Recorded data
'''

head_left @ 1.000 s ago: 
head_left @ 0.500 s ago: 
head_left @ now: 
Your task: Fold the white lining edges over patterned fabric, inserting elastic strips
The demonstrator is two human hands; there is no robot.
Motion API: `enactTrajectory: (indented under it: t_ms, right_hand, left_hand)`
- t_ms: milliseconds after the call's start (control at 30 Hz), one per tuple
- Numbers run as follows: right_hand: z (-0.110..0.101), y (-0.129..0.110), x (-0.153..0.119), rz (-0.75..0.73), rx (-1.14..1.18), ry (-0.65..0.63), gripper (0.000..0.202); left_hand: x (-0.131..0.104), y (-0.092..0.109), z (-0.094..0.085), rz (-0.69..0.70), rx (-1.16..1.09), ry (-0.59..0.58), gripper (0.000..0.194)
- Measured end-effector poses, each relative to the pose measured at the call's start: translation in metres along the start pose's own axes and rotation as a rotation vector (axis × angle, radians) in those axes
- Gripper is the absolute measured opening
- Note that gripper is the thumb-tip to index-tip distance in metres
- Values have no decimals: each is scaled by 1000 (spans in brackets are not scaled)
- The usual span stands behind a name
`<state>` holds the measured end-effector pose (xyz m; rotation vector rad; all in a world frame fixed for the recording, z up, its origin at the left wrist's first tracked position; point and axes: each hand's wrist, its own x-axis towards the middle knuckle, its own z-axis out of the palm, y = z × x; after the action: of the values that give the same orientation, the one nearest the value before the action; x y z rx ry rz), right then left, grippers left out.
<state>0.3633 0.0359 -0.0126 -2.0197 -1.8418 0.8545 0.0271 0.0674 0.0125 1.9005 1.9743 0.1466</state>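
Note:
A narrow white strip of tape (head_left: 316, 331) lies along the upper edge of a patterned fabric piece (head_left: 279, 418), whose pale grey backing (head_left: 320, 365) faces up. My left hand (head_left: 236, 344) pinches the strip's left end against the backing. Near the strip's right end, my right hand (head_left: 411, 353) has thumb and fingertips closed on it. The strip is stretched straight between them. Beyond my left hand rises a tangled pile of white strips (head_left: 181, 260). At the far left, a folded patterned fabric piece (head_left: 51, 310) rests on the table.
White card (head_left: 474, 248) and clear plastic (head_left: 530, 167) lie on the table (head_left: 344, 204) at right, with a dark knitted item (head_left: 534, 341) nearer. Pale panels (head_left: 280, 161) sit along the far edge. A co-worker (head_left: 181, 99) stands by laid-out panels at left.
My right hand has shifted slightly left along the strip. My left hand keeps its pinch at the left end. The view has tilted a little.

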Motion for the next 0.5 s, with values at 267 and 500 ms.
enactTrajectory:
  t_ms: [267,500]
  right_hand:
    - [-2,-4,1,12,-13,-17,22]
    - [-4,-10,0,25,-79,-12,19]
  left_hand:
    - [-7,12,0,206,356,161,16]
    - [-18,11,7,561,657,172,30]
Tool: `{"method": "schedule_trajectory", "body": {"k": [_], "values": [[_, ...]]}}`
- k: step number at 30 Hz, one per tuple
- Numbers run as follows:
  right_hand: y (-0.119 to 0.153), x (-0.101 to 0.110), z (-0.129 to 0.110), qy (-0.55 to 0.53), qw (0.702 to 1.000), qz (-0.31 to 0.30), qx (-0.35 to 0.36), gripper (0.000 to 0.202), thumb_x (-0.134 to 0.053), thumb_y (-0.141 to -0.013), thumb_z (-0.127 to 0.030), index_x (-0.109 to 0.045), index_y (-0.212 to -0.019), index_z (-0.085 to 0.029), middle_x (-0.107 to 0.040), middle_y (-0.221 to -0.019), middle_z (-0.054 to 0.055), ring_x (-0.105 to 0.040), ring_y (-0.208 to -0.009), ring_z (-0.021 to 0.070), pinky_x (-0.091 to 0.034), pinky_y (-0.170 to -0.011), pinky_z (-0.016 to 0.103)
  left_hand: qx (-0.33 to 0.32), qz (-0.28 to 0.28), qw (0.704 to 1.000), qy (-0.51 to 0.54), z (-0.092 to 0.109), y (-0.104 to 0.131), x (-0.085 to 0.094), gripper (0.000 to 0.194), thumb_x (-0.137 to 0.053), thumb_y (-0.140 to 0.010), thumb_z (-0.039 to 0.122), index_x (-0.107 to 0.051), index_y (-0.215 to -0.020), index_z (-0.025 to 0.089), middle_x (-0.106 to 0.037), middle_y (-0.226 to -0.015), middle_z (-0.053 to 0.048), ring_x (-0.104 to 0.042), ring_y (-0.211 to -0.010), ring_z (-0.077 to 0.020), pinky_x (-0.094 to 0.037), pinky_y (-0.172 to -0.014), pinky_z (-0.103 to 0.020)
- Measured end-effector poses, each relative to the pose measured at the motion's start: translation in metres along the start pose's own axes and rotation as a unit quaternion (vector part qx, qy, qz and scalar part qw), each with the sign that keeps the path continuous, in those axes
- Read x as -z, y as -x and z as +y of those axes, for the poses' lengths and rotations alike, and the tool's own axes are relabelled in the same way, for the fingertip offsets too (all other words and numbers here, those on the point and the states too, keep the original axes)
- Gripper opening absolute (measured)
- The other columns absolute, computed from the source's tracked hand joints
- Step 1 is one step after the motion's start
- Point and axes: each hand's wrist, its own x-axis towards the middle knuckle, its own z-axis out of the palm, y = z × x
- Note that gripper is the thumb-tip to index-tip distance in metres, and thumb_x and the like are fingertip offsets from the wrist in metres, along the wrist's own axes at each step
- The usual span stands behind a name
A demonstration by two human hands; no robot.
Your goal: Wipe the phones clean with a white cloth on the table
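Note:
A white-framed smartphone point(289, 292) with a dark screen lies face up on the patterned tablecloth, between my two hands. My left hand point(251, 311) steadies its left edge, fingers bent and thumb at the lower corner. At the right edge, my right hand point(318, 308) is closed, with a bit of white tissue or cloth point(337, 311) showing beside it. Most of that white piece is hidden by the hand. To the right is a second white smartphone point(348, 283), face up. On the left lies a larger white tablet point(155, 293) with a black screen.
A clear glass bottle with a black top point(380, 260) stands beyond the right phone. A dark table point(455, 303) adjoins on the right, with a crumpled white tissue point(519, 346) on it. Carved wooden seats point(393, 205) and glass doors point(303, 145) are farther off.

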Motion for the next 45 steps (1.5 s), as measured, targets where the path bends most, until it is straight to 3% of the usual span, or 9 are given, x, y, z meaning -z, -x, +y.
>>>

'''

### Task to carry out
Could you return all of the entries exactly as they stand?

### Solution to this task
head_left @ 1.000 s ago: 
head_left @ 0.500 s ago: 
head_left @ now: 
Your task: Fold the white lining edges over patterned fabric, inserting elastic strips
The demonstrator is two human hands; there is no robot.
Motion API: `enactTrajectory: (indented under it: t_ms, right_hand, left_hand)`
- t_ms: milliseconds after the call's start (control at 30 Hz), one per tuple
- Numbers run as follows: right_hand: z (-0.110..0.101), y (-0.129..0.110), x (-0.153..0.119), rz (-0.75..0.73), rx (-1.14..1.18), ry (-0.65..0.63), gripper (0.000..0.202); left_hand: x (-0.131..0.104), y (-0.092..0.109), z (-0.094..0.085), rz (-0.69..0.70), rx (-1.16..1.09), ry (-0.59..0.58), gripper (0.000..0.194)
- Measured end-effector poses, each relative to the pose measured at the call's start: translation in metres along the start pose's own axes and rotation as a rotation vector (axis × angle, radians) in those axes
- Gripper is the absolute measured opening
- Note that gripper is the thumb-tip to index-tip distance in metres
- Values have no decimals: each is scaled by 1000 (spans in brackets are not scaled)
- The usual span stands behind a name
`<state>` holds the measured end-effector pose (xyz m; rotation vector rad; all in a world frame fixed for the recording, z up, its origin at the left wrist's first tracked position; point and axes: each hand's wrist, its own x-axis towards the middle knuckle, its own z-axis out of the palm, y = z × x; after the action: of the values that give the same orientation, the one nearest the value before the action; x y z rx ry rz), right then left, grippers left out.
<state>0.3633 0.0359 -0.0126 -2.0197 -1.8418 0.8545 0.0271 0.0674 0.0125 1.9005 1.9743 0.1466</state>
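Note:
A narrow white strip of tape (head_left: 316, 331) lies along the upper edge of a patterned fabric piece (head_left: 279, 418), whose pale grey backing (head_left: 320, 365) faces up. My left hand (head_left: 236, 344) pinches the strip's left end against the backing. Near the strip's right end, my right hand (head_left: 411, 353) has thumb and fingertips closed on it. The strip is stretched straight between them. Beyond my left hand rises a tangled pile of white strips (head_left: 181, 260). At the far left, a folded patterned fabric piece (head_left: 51, 310) rests on the table.
White card (head_left: 474, 248) and clear plastic (head_left: 530, 167) lie on the table (head_left: 344, 204) at right, with a dark knitted item (head_left: 534, 341) nearer. Pale panels (head_left: 280, 161) sit along the far edge. A co-worker (head_left: 181, 99) stands by laid-out panels at left.
My right hand has shifted slightly left along the strip. My left hand keeps its pinch at the left end. The view has tilted a little.
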
Motion for the next 0.5 s, with values at 267 and 500 ms.
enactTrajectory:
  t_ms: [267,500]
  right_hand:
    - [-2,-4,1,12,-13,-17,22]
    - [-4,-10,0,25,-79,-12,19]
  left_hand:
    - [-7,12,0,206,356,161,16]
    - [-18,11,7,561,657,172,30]
Tool: `{"method": "schedule_trajectory", "body": {"k": [_], "values": [[_, ...]]}}`
- k: step number at 30 Hz, one per tuple
- Numbers run as follows:
  right_hand: y (-0.119 to 0.153), x (-0.101 to 0.110), z (-0.129 to 0.110), qy (-0.55 to 0.53), qw (0.702 to 1.000), qz (-0.31 to 0.30), qx (-0.35 to 0.36), gripper (0.000 to 0.202), thumb_x (-0.134 to 0.053), thumb_y (-0.141 to -0.013), thumb_z (-0.127 to 0.030), index_x (-0.109 to 0.045), index_y (-0.212 to -0.019), index_z (-0.085 to 0.029), middle_x (-0.107 to 0.040), middle_y (-0.221 to -0.019), middle_z (-0.054 to 0.055), ring_x (-0.105 to 0.040), ring_y (-0.208 to -0.009), ring_z (-0.021 to 0.070), pinky_x (-0.091 to 0.034), pinky_y (-0.170 to -0.011), pinky_z (-0.016 to 0.103)
  left_hand: qx (-0.33 to 0.32), qz (-0.28 to 0.28), qw (0.704 to 1.000), qy (-0.51 to 0.54), z (-0.092 to 0.109), y (-0.104 to 0.131), x (-0.085 to 0.094), gripper (0.000 to 0.194), thumb_x (-0.137 to 0.053), thumb_y (-0.140 to 0.010), thumb_z (-0.039 to 0.122), index_x (-0.107 to 0.051), index_y (-0.215 to -0.020), index_z (-0.025 to 0.089), middle_x (-0.106 to 0.037), middle_y (-0.226 to -0.015), middle_z (-0.053 to 0.048), ring_x (-0.104 to 0.042), ring_y (-0.211 to -0.010), ring_z (-0.077 to 0.020), pinky_x (-0.094 to 0.037), pinky_y (-0.172 to -0.014), pinky_z (-0.103 to 0.020)
- Measured end-effector poses, each relative to the pose measured at the motion's start: translation in metres along the start pose's own axes and rotation as a unit quaternion (vector part qx, qy, qz and scalar part qw), each with the sign that keeps the path continuous, in those axes
- Read x as -z, y as -x and z as +y of those axes, for the poses' lengths and rotations alike, and the tool's own axes are relabelled in the same way, for the fingertip offsets too (all other words and numbers here, those on the point and the states too, keep the original axes)
- Gripper opening absolute (measured)
- The other columns absolute, computed from the source's tracked hand joints
- Step 1 is one step after the motion's start
- Point and axes: each hand's wrist, its own x-axis towards the middle knuckle, its own z-axis out of the palm, y = z × x
- Note that gripper is the thumb-tip to index-tip distance in metres, and thumb_x and the like are fingertip offsets from the wrist in metres, along the wrist's own axes at each step
- The usual span stands behind a name
A demonstration by two human hands; no robot.
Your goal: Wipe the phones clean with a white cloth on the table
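Note:
A white-framed smartphone point(289, 292) with a dark screen lies face up on the patterned tablecloth, between my two hands. My left hand point(251, 311) steadies its left edge, fingers bent and thumb at the lower corner. At the right edge, my right hand point(318, 308) is closed, with a bit of white tissue or cloth point(337, 311) showing beside it. Most of that white piece is hidden by the hand. To the right is a second white smartphone point(348, 283), face up. On the left lies a larger white tablet point(155, 293) with a black screen.
A clear glass bottle with a black top point(380, 260) stands beyond the right phone. A dark table point(455, 303) adjoins on the right, with a crumpled white tissue point(519, 346) on it. Carved wooden seats point(393, 205) and glass doors point(303, 145) are farther off.
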
Motion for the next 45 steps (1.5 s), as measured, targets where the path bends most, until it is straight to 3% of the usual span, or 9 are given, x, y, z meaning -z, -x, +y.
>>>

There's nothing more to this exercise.